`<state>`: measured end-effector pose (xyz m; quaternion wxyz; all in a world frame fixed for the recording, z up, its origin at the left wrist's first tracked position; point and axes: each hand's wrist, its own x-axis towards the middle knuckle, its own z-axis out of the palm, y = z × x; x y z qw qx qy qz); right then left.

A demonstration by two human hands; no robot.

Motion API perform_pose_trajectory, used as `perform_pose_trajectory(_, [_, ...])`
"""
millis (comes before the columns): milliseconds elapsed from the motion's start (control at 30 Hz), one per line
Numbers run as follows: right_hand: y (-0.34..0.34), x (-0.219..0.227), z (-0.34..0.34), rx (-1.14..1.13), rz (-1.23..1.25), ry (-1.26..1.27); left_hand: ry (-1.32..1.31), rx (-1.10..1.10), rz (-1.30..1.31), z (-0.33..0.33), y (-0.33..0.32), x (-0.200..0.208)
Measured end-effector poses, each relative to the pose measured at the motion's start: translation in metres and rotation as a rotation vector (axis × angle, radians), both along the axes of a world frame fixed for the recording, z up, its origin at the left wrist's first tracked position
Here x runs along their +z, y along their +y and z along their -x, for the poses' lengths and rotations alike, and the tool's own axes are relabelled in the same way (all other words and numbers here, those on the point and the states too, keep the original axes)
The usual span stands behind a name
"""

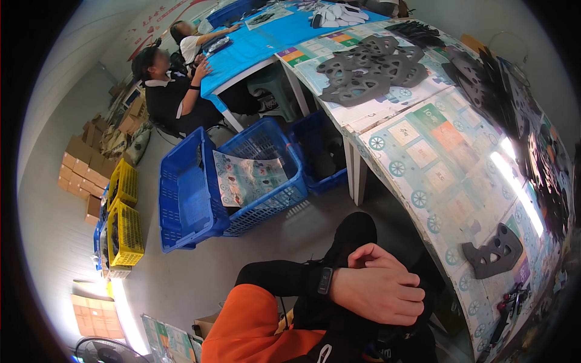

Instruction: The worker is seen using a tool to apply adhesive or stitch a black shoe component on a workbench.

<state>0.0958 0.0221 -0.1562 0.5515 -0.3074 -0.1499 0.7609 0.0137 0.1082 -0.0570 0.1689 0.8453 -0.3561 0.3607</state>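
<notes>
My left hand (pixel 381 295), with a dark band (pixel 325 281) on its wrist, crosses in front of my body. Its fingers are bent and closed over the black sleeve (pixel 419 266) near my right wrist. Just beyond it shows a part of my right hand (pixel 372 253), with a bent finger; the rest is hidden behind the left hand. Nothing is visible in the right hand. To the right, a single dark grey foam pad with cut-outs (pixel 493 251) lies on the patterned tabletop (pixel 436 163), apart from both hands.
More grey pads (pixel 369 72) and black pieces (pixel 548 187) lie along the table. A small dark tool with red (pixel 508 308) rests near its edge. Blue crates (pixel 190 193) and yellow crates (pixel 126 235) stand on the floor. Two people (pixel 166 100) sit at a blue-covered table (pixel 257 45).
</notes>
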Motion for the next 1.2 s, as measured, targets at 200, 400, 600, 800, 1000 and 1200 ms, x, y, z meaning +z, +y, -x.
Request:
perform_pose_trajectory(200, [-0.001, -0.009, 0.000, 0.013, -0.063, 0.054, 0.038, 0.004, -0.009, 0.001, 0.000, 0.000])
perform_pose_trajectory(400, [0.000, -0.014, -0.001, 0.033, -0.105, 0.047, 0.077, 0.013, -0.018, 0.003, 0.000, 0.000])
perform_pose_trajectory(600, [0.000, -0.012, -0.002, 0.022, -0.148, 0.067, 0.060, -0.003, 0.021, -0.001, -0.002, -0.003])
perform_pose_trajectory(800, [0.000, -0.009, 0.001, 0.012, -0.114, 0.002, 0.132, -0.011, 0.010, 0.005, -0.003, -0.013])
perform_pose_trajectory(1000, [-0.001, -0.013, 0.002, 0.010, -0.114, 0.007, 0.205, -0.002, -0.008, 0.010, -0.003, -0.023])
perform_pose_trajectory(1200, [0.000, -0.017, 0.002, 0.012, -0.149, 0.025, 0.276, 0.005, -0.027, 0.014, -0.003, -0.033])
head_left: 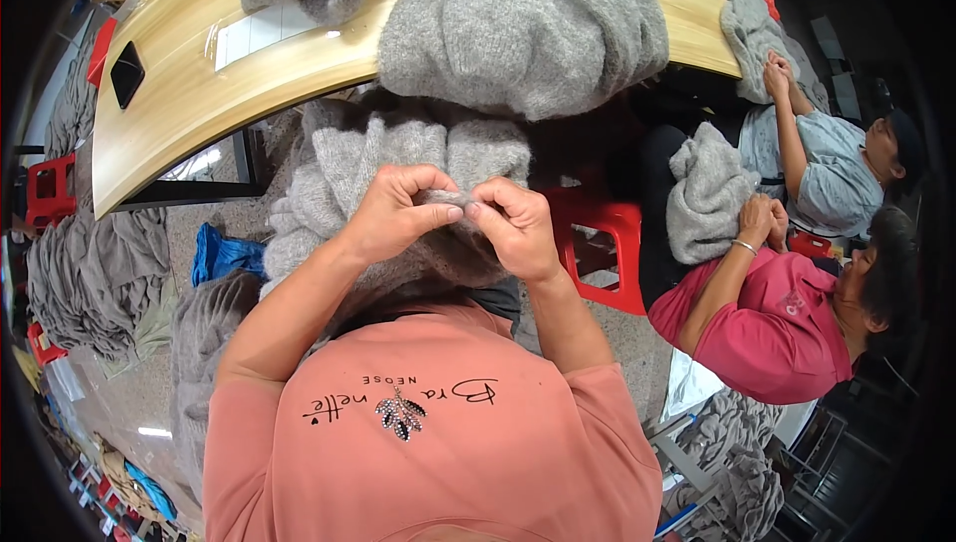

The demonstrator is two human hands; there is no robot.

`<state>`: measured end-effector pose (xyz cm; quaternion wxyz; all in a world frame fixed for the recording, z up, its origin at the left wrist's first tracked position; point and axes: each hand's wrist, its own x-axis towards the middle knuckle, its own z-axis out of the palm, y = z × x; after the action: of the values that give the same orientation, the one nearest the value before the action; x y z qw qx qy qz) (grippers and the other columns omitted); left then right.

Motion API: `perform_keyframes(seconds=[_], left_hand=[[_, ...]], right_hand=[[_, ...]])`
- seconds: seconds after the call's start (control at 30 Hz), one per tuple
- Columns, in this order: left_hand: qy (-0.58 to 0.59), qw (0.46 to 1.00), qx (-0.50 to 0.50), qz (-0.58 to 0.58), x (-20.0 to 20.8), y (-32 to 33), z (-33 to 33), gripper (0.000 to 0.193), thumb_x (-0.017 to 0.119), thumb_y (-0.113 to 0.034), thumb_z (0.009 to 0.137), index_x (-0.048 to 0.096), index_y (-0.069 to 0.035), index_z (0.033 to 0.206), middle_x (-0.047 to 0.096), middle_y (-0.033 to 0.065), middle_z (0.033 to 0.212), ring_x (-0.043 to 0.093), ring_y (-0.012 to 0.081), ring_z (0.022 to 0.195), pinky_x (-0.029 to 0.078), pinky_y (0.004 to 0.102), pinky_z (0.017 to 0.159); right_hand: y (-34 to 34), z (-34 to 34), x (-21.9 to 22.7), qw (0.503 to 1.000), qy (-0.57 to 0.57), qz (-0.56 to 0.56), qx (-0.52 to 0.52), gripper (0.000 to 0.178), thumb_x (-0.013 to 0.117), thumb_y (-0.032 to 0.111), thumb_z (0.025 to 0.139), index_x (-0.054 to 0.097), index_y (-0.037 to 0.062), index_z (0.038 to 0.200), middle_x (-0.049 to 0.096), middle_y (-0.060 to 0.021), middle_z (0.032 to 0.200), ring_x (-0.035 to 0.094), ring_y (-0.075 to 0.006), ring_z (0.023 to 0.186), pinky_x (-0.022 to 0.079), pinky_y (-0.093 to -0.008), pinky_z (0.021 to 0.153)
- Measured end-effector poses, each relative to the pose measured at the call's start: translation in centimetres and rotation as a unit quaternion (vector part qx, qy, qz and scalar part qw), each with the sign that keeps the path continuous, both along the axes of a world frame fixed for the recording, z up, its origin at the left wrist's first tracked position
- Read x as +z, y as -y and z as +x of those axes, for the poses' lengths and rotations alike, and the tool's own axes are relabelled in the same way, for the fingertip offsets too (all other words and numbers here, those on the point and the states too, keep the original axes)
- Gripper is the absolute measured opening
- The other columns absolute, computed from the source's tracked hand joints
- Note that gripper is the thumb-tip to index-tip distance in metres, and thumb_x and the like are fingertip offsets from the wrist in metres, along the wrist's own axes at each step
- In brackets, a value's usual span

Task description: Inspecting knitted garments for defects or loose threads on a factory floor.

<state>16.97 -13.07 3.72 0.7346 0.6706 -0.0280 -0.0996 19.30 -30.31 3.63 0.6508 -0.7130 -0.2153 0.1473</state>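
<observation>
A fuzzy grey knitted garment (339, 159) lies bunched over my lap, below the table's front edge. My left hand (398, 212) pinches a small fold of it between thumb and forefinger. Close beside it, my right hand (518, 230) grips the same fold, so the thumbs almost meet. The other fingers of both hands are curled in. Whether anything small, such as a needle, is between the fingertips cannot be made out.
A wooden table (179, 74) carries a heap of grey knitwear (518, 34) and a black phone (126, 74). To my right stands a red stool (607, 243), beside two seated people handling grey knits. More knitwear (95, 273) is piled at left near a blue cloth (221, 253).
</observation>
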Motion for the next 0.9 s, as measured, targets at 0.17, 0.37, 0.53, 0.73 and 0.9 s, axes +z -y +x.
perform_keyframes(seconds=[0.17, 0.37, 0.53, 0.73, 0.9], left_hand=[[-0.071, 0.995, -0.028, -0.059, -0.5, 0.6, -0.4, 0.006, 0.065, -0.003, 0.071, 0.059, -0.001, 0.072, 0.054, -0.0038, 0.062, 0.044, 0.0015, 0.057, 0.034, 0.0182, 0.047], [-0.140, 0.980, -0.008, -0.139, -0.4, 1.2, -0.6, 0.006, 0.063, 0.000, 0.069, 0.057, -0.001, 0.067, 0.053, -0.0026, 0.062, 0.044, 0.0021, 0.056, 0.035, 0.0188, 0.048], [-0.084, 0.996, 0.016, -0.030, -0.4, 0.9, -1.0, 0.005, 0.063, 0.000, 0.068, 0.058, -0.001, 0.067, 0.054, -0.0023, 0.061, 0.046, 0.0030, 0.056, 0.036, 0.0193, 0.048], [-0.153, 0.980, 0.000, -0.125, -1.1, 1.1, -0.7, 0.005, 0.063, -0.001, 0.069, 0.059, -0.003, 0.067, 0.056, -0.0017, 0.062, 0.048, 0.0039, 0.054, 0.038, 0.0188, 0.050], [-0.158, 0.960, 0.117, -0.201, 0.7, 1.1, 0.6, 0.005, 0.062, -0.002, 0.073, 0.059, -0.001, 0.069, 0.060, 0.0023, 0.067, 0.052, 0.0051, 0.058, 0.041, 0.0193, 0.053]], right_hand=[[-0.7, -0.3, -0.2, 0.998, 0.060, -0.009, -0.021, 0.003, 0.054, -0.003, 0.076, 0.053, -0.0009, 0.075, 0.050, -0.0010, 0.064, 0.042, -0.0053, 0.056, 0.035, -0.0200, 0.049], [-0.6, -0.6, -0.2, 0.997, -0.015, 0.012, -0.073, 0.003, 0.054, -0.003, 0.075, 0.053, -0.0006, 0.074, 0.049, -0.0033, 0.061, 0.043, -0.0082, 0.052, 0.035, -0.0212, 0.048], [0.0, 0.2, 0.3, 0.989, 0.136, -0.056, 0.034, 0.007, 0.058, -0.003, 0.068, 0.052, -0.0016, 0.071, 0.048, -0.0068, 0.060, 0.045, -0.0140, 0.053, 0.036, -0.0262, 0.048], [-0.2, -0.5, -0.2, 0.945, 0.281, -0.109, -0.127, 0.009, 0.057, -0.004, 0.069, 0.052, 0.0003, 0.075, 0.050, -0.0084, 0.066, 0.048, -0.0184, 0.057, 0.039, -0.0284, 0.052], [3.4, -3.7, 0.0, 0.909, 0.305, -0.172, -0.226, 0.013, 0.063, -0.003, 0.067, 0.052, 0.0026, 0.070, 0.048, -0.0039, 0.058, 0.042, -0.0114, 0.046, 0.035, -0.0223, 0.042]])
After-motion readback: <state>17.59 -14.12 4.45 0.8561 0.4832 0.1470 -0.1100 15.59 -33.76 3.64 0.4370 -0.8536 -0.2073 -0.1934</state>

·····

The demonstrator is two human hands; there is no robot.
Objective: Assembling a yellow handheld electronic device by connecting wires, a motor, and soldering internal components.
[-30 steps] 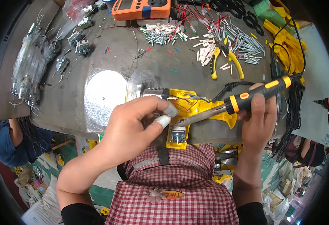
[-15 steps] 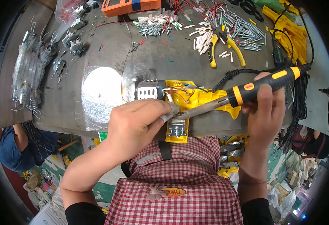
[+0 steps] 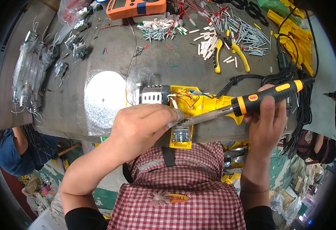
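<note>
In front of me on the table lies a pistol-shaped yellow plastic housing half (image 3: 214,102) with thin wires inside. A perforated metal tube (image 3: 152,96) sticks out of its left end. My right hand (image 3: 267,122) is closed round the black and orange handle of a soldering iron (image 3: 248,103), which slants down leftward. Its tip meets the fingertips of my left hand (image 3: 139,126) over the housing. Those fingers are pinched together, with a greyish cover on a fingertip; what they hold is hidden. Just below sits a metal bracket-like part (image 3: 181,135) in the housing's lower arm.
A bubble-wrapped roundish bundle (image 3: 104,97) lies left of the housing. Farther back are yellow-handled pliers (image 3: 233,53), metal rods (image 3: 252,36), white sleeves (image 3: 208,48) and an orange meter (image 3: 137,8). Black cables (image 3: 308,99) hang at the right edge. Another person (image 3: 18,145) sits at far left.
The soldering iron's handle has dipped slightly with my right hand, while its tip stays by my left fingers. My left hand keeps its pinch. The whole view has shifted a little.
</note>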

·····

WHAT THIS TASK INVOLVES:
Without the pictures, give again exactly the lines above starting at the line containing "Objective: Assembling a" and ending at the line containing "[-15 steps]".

SOLUTION TO THIS TASK:
Objective: Assembling a yellow handheld electronic device by connecting wires, a motor, and soldering internal components.
[-30 steps] 
[-15 steps] 

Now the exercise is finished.